• [To do]
Exactly as they appear below, repeat the lines from the one with "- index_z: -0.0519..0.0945" through the one with "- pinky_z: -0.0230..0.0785", and no others.

##### Dataset content

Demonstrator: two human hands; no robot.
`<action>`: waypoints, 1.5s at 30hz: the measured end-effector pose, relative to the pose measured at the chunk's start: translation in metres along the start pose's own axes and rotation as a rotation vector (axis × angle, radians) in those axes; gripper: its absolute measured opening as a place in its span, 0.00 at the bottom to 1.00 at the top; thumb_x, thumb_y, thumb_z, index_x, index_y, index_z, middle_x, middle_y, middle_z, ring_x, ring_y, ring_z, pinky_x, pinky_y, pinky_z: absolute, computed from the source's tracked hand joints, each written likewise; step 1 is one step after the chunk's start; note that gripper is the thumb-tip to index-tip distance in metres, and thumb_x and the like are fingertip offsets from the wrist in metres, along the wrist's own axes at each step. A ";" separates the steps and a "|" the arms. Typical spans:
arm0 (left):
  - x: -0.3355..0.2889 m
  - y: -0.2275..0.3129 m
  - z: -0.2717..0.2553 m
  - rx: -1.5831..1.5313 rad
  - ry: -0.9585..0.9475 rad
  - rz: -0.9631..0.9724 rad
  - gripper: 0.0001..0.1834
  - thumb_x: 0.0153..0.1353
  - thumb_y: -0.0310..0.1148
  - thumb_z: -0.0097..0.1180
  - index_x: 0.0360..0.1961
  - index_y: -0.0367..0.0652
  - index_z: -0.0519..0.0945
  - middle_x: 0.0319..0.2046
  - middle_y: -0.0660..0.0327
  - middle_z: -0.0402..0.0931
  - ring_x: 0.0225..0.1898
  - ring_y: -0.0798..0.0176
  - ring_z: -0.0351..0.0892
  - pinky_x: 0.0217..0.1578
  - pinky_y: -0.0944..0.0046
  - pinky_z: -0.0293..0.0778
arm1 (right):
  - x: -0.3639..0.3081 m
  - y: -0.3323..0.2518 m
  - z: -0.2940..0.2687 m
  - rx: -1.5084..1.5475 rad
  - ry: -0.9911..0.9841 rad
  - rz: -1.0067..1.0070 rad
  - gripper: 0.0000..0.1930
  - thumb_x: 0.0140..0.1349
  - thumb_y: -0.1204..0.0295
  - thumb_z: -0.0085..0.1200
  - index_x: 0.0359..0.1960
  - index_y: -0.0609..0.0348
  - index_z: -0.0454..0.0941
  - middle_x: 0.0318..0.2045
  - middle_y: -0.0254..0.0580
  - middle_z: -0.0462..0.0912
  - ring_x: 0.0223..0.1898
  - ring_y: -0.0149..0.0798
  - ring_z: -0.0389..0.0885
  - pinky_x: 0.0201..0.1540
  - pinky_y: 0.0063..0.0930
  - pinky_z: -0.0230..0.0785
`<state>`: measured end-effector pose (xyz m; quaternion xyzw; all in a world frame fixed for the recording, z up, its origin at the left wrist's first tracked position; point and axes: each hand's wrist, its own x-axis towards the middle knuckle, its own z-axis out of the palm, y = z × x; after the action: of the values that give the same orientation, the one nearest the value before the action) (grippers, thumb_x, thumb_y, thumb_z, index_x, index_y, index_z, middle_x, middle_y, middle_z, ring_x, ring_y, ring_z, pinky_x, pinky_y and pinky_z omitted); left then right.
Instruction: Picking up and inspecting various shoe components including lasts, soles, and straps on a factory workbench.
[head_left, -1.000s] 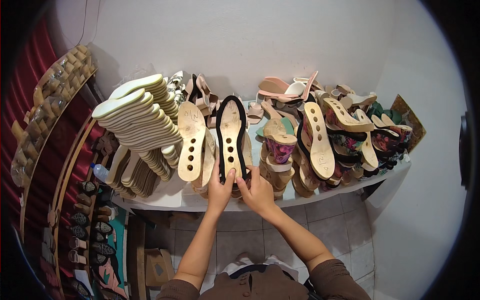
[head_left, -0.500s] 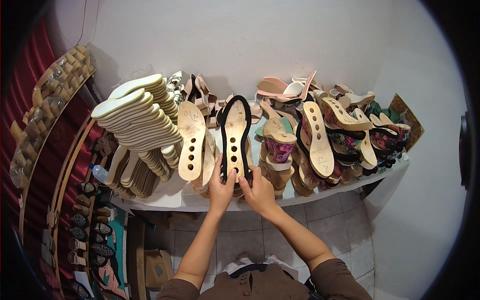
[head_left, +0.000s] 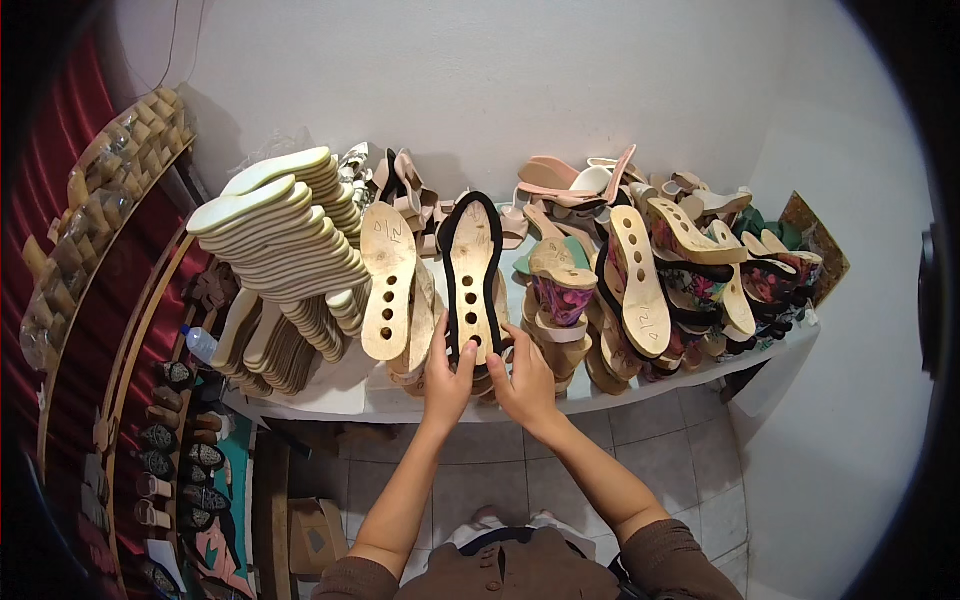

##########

• [Reply to the exercise]
  - index_z: -0.0519..0.0945
  - middle_x: 0.0319..0.2046
  - middle_y: -0.0660..0.0327
  - middle_z: -0.0402..0.0931
  - ring_x: 0.0225..0.1898
  - ring_y: -0.0798..0.0176
  - ring_z: -0.0351..0.0892
  - pinky_x: 0.0217..0.1578
  - pinky_y: -0.0944..0.0046
  - pinky_z: -0.0293..0.0778
arm1 (right):
  - x: -0.3639..0.3081 m
  - y: -0.3323..0.2518 m
  - z: -0.2940..0.2687 m
  - rx: -1.5084..1.5475 rad
  - ry: -0.9911..0.9841 rad
  - rz: -1.0067..1.0070 rad
  - gripper: 0.0000..0.1930
  - thumb_x: 0.0140..0.1349
  - thumb_y: -0.1204..0.0295
  - thumb_z: -0.0085..0.1200
  - index_x: 0.0359..0.1960
  - index_y: -0.0609..0.0348
  - index_z: -0.0454..0.0941
  - middle_x: 0.0318..0.2045
  - middle_y: -0.0254..0.0580
  - middle_z: -0.0462..0.0912
  - ring_x: 0.0223..0.1898
  - ring_y: -0.0149..0.0798
  - ring_z: -0.0389..0.0885
  - pinky_x: 0.0201..0.1540
  - pinky_y: 0.0063..0.0930
  - pinky_z: -0.0230..0.0785

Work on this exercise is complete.